PROMPT: From the first line down to the line containing "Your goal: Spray", print the records below exactly, leaving every picture out.
··· DATA EXCERPTS
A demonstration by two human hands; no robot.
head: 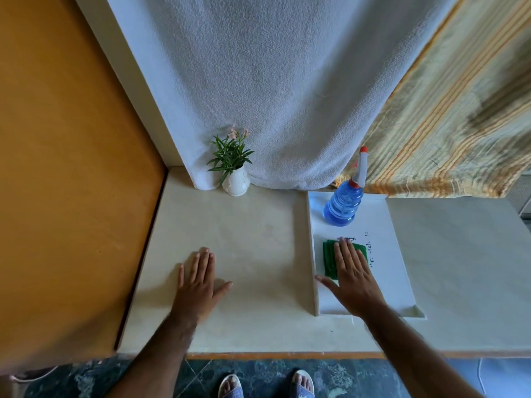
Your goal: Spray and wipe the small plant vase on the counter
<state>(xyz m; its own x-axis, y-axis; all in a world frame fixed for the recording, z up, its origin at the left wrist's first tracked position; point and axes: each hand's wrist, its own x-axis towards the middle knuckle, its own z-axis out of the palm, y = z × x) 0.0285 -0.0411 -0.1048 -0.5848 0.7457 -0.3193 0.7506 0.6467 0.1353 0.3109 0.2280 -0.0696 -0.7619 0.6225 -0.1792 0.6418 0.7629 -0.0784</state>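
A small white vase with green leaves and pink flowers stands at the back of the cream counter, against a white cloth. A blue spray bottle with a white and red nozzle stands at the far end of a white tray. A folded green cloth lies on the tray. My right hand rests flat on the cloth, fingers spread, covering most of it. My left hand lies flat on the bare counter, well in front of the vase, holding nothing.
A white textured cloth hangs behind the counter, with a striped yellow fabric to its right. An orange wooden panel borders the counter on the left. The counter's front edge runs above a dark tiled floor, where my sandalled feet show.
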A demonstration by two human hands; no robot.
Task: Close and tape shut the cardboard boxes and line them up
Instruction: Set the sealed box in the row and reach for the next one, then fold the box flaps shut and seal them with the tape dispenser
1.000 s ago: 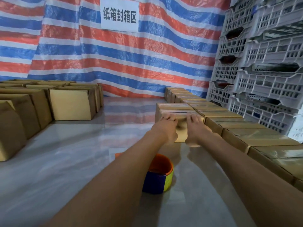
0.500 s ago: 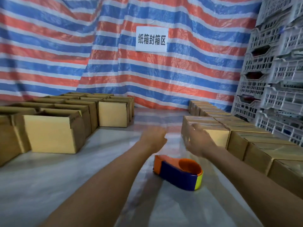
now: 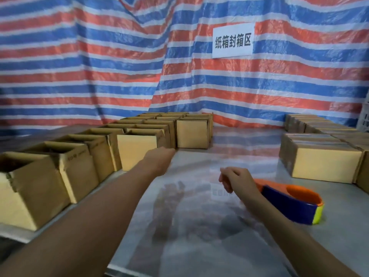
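We find the open box (image 3: 137, 150) at eleven o'clock, judged light and stiff-walled, best taken by opposite sides; left hand (image 3: 159, 159) near it, fingers indiscernible; right hand (image 3: 237, 180) loosely curled, empty.

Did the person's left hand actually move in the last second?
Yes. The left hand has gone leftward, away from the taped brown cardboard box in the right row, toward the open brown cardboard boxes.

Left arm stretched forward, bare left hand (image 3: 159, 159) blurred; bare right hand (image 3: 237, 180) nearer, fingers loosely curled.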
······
THE COMPLETED TASK:
A demonstration by two human hands; no robot.
head: 
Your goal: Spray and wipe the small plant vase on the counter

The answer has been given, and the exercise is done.